In [1]:
import pandas as pd
from surprise import Dataset
from surprise import Reader
from surprise import SVD, SVDpp, NMF, SlopeOne, KNNBasic, KNNBaseline, KNNWithMeans, KNNWithZScore, CoClustering, BaselineOnly
from surprise.model_selection import cross_validate, train_test_split
from surprise import accuracy

In [2]:
# Load data from Review.csv
df = pd.read_csv('Files/Review.csv')

In [3]:
# Define the Reader object
reader = Reader(rating_scale=(1, 5))

In [4]:
# Load data into the Surprise Dataset format
data = Dataset.load_from_df(df[['customer_id', 'product_id', 'customer_rating']], reader)

In [5]:
# Split the data into training and testing sets
trainset, testset = train_test_split(data, test_size=0.2, random_state=42)

In [6]:
# Train the SVDpp algorithm on the training set
algo = SVDpp()
algo.fit(trainset)

<surprise.prediction_algorithms.matrix_factorization.SVDpp at 0x1e1e736e280>

In [7]:
# Make predictions on the test set
predictions = algo.test(testset)

In [8]:
# Calculate and print the RMSE and MAE
print('SVDpp -- RMSE:', accuracy.rmse(predictions))
print('SVDpp -- MAE:', accuracy.mae(predictions))

RMSE: 0.9814
SVDpp -- RMSE: 0.9814110697005336
MAE:  0.6602
SVDpp -- MAE: 0.6602386330999442


In [9]:
def recommend_products(customer_id, num_recommendations=10):
    # Get a list of all product IDs
    product_ids = df['product_id'].unique()

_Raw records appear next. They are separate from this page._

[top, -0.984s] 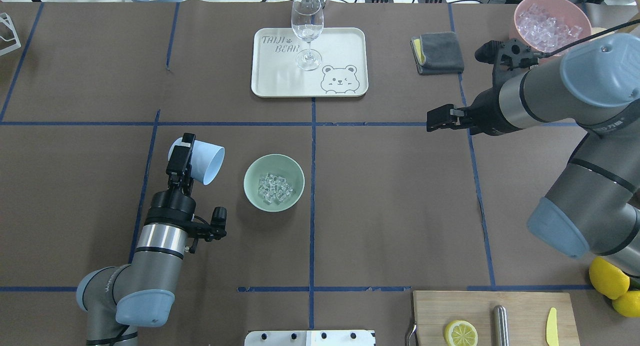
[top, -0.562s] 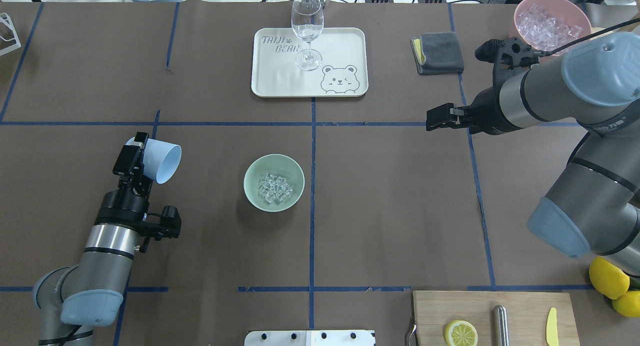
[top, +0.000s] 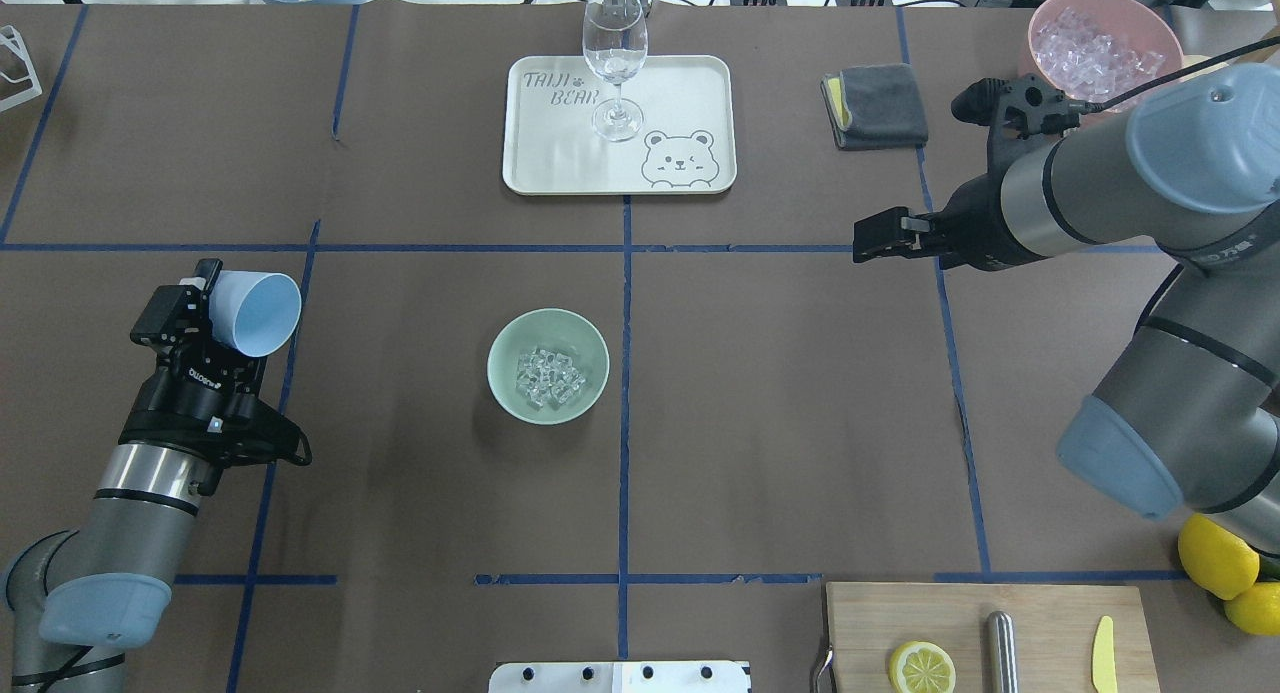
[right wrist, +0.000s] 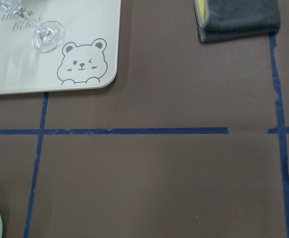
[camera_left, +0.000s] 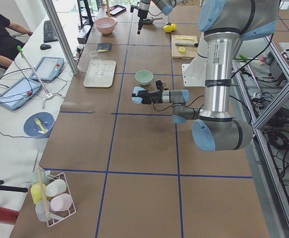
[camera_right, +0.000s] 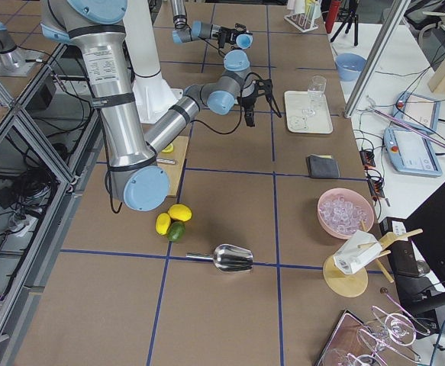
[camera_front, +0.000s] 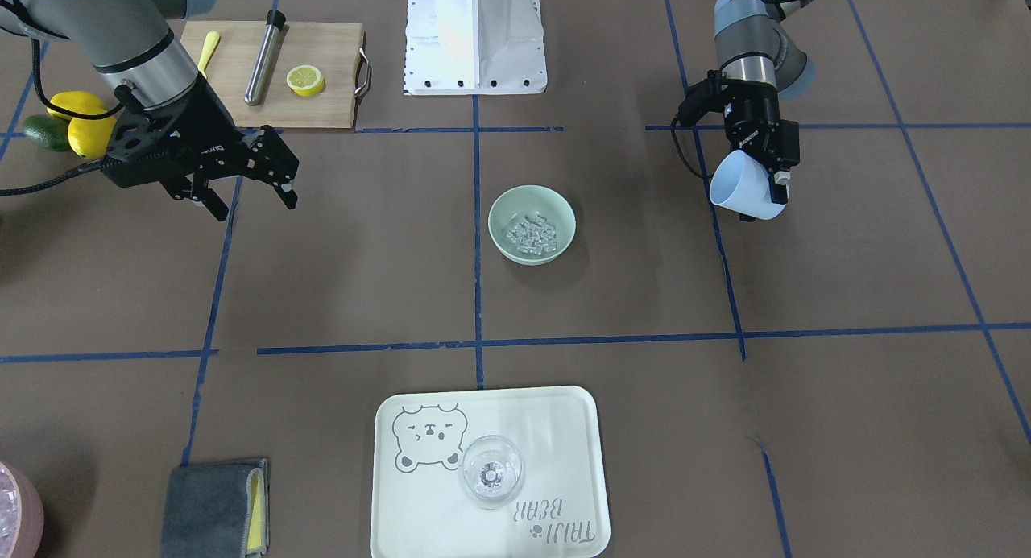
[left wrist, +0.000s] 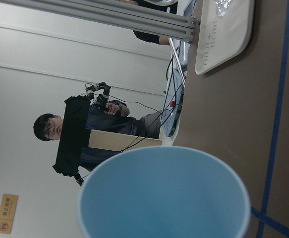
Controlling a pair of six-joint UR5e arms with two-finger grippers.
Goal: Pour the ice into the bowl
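Ice [top: 548,377] in bowl [top: 496,369], cup [top: 258,313] in left claw [top: 215,295]

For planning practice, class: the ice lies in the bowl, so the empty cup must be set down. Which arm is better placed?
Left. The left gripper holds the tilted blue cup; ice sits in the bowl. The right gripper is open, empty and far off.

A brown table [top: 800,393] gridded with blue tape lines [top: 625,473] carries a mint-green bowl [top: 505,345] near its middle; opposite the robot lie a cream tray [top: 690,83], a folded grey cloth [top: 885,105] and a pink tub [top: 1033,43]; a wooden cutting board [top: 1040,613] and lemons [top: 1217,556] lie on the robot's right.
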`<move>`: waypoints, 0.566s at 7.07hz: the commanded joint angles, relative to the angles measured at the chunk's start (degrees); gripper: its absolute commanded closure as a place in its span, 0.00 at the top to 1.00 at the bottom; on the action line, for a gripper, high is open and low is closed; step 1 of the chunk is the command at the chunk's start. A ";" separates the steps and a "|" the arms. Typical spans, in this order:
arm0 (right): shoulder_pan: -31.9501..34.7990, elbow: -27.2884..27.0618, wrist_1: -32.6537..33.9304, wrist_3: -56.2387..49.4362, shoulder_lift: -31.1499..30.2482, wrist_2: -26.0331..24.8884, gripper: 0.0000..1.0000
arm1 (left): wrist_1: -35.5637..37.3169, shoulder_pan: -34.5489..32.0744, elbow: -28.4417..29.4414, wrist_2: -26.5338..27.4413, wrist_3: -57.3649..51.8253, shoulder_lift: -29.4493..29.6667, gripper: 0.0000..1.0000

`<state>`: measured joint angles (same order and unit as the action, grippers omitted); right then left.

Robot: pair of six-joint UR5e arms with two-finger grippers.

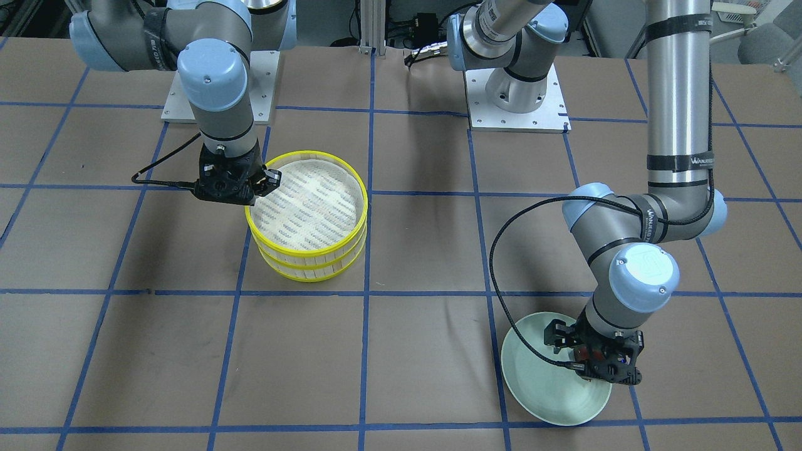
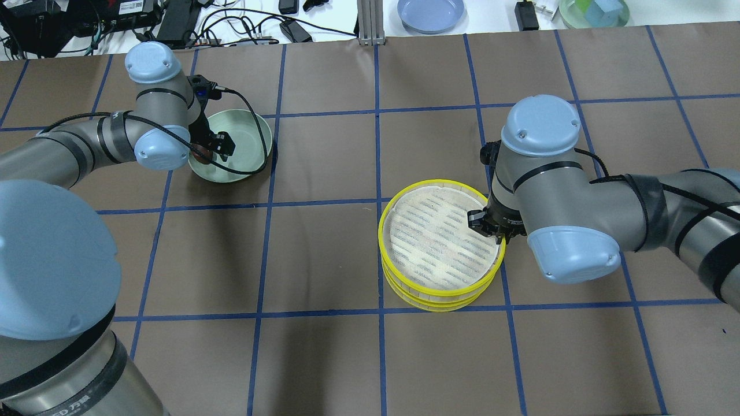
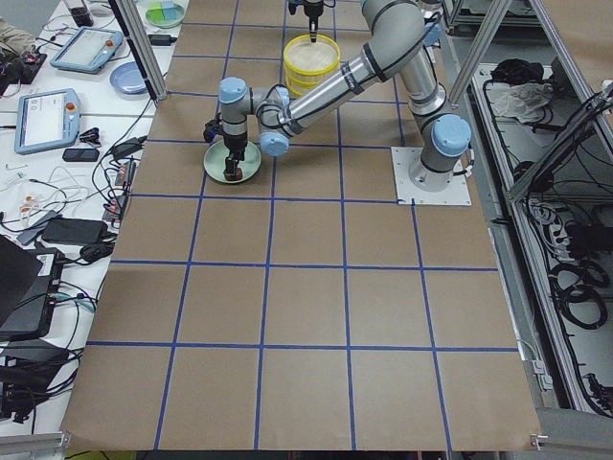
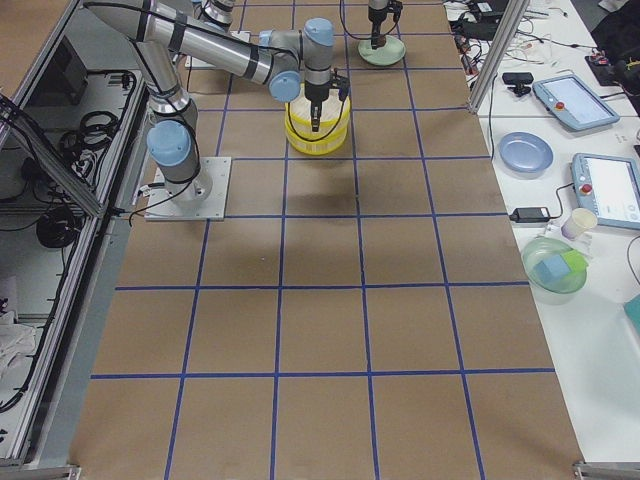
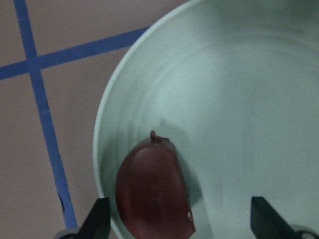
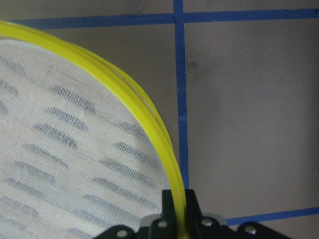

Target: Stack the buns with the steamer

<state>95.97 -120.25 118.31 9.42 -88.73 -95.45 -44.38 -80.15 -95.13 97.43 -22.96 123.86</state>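
Two yellow-rimmed steamer tiers are stacked, the top tier (image 1: pixel 313 197) (image 2: pixel 439 237) over the lower one (image 1: pixel 310 266). The top tier's floor is bare. My right gripper (image 1: pixel 258 186) (image 2: pixel 490 226) is shut on the top tier's yellow rim (image 6: pixel 164 149) at its edge. The dark reddish-brown bun (image 5: pixel 154 191) lies in the pale green plate (image 5: pixel 239 99) (image 2: pixel 245 124) near its rim. My left gripper (image 5: pixel 182 221) (image 2: pixel 213 148) is open and low over the plate, one finger on each side of the bun. The pale cream bun is hidden.
A blue plate (image 2: pixel 430 13) and a green bowl of blocks (image 2: pixel 594 11) sit on the white bench beyond the table, with cables (image 2: pixel 243 26). The arm base plates (image 1: pixel 517 106) stand at the robot's side. Brown paper with blue tape lines (image 2: pixel 376 162) covers the table.
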 commanded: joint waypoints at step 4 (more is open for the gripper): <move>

    # Create a list of tuples containing the product ID and predicted rating for the given customer
    predictions = [(iid, algo.predict(customer_id, iid).est) for iid in product_ids]

    # Sort the predictions by predicted rating (highest first) and select the top N recommendations
    recommendations = sorted(predictions, key=lambda x: x[1], reverse=True)[:num_recommendations]

    # Extract the product IDs from the recommendation tuples and create a new DataFrame with product names and ratings
    recommended_products = pd.DataFrame(recommendations, columns=['product_id', 'rating'])
    products_df = pd.read_csv('Files/Product.csv')
    recommended_products = recommended_products.merge(products_df[['product_id', 'product_name']], on='product_id')
    recommended_products = recommended_products[['product_id', 'product_name', 'rating']]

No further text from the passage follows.